Keys to compliance in the absence of advance directives

In contrast to increasing focus on compliance with advance directives, is the dilemma presented when no agent is named and advance directives do not exist. More than two-thirds of Americans do not have advance directives and will require provider intervention to help determine how far end of life treatment will go. We will look into one nursing home’s experience in documenting the process in determining the appropriate decision maker, what decisions they are allowed to make, and when/how that authority is properly used. As a result of interactions with State surveyors, this story will allow your business to check its compliance with current regulators’ expectations.

OUTLINE

ü  Story of nursing home’s first meeting with regulators

o  Lessons learned on interpreting healthcare agent’s authority

§  Health care agent named in Advance Directive (AD) does not have the power to overrule specific direction contained in AD; (such as: “resident desires no artificial hydration/nutrition”) regardless of how broad the powers granted them in the AD might be.

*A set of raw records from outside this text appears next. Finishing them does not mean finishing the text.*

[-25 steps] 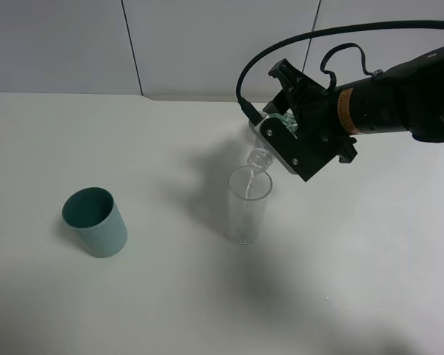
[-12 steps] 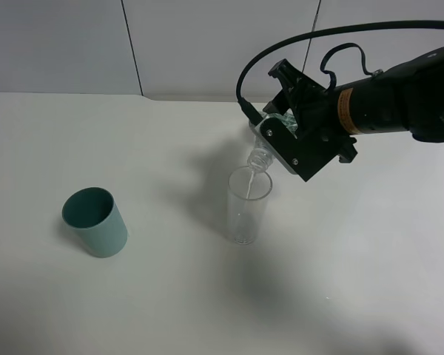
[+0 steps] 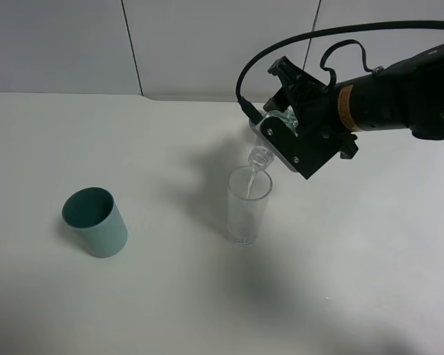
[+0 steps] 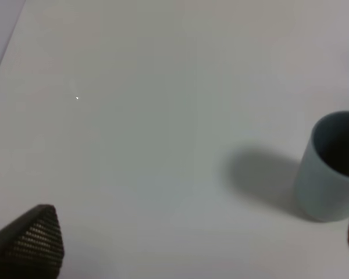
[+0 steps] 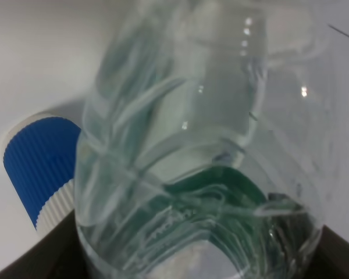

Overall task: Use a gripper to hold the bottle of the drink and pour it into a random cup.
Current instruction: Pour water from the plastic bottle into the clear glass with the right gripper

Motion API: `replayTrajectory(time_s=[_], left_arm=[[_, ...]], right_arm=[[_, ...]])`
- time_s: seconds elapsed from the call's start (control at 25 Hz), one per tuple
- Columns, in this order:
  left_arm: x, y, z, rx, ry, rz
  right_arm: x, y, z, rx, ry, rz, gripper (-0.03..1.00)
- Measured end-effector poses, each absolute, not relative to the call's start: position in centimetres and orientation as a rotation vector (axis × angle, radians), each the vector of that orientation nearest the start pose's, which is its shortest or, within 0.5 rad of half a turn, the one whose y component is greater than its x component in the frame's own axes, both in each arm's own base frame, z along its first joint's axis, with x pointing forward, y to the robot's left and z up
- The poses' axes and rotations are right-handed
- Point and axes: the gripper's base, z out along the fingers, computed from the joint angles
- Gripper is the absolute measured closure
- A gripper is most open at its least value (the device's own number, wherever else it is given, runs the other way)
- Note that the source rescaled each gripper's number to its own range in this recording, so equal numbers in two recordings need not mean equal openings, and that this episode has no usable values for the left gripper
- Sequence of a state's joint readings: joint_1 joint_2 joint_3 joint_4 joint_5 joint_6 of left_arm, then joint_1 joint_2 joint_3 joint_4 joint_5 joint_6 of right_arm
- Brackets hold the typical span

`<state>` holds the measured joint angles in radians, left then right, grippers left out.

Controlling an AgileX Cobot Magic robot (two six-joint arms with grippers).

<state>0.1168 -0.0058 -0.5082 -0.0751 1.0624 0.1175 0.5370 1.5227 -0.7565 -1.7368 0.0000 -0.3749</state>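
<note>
My right gripper (image 3: 283, 118) is shut on the bottle of the drink (image 3: 260, 156) and holds it tilted, neck down, over the clear cup (image 3: 247, 211) at the table's middle. A thin stream runs from the bottle's mouth into the cup's opening. In the right wrist view the clear ribbed bottle (image 5: 198, 145) with its green label fills the frame between the dark jaws. My left gripper (image 4: 200, 238) shows only in its own wrist view, open, with nothing between its fingertips (image 4: 32, 241).
A teal cup (image 3: 95, 221) stands upright at the left of the table, and it also shows in the left wrist view (image 4: 330, 168). A white cup with a blue band (image 5: 41, 168) appears beyond the bottle in the right wrist view. A black cable (image 3: 333, 31) arcs above the right arm.
The right gripper has risen slightly and tipped the bottle a little more over the clear cup. The teal cup has not moved.
</note>
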Motion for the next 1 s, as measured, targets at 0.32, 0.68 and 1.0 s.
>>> replayTrajectory(time_s=[0.32,0.68,1.0], left_arm=[[-0.62,-0.67,27.95,0.005,2.03,0.058],[-0.62,-0.67,27.95,0.005,2.03,0.058],[-0.62,-0.67,27.95,0.005,2.03,0.058]], right_arm=[[25.91,16.07,20.95,-2.327,0.548,-0.816,0.97],[25.85,16.17,20.96,-2.33,0.54,-0.825,0.97],[25.85,16.17,20.96,-2.332,0.536,-0.827,0.97]])
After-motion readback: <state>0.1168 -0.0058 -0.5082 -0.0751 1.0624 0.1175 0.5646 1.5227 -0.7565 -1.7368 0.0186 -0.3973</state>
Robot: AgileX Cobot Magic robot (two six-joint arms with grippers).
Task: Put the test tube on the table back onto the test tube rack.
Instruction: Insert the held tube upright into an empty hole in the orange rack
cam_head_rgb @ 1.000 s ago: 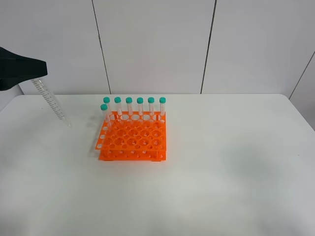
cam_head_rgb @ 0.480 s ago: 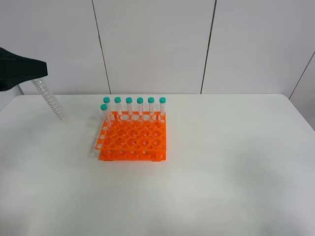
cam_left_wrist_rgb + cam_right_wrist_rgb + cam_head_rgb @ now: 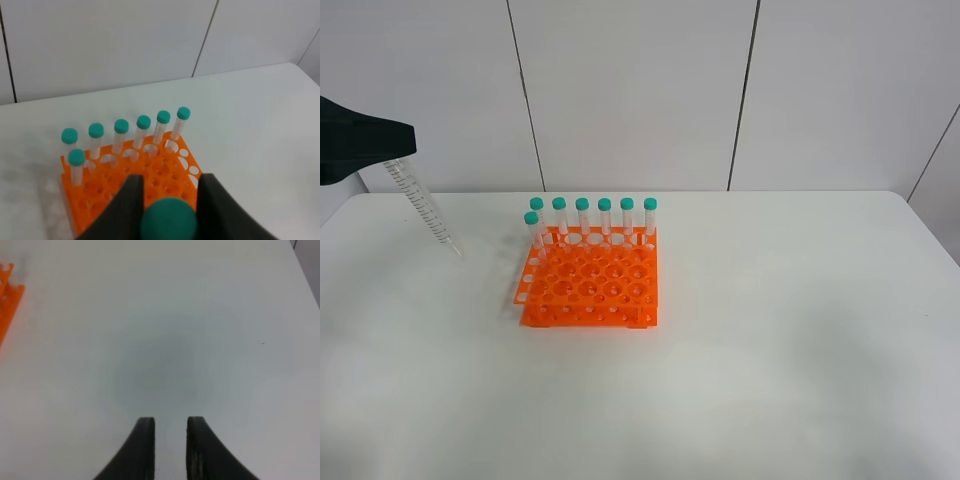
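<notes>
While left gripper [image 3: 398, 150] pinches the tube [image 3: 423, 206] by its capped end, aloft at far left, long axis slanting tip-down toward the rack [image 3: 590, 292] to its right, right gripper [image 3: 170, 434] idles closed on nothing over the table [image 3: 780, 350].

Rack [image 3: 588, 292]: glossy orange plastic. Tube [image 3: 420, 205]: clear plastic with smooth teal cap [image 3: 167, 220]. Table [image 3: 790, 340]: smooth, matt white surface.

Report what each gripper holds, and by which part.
The left gripper holds the test tube by its teal-capped top end; the right gripper holds nothing.
</notes>
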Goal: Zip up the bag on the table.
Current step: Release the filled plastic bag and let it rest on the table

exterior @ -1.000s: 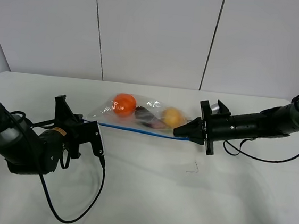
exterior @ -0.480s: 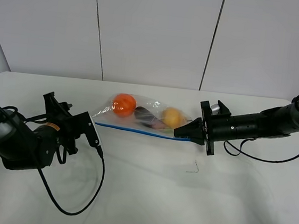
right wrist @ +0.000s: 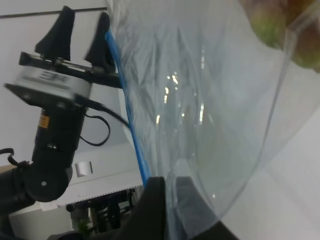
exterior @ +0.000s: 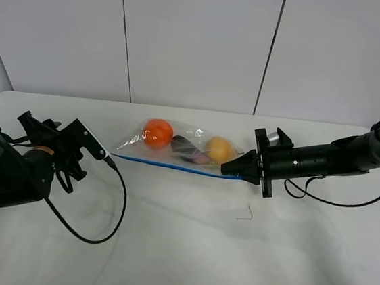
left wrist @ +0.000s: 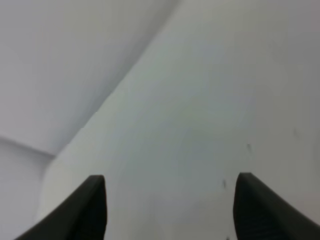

§  Community cited including penalties

ü  Story of nursing home’s second meeting with regulators

o  On revisit: Lessons learned regarding MOLSTS and surrogate decision makers (SDM)

§  State regulators entered wanting to see all MOLSTs by surrogate decision makers marked “DNR”.

§  They looked for accompanying certifications of (a) incapacity by 2 physicians; and (b) qualifying condition by 2 physicians.

§  Although all certifications were present, some were found to be improperly assessed. (Dementia is not and end-stage condition). Medical director cited as well as community.

o  Determining and documenting SDM’s

§  Surrogate decision makers have equal authority at each tier of authority: Tiers of authority are in order of authority. It must be determined that no one qualifies at the first tier of SDM, before progressing to the next level down.

·  1-spouse/domestic partner

·  2-adult child(ren)

·  3-parent(s)

·  4-adult sibling(s)

·  5-Friend/other (requires specific affidavit)

§  If there is more than one person in a particular tier, they must all be in agreement for life sustaining treatment to be withheld. For example, if there are 3 children and 2 want Mom to be a DNR and the 3rd wants Mom to be a full-code, Mom must remain a full code.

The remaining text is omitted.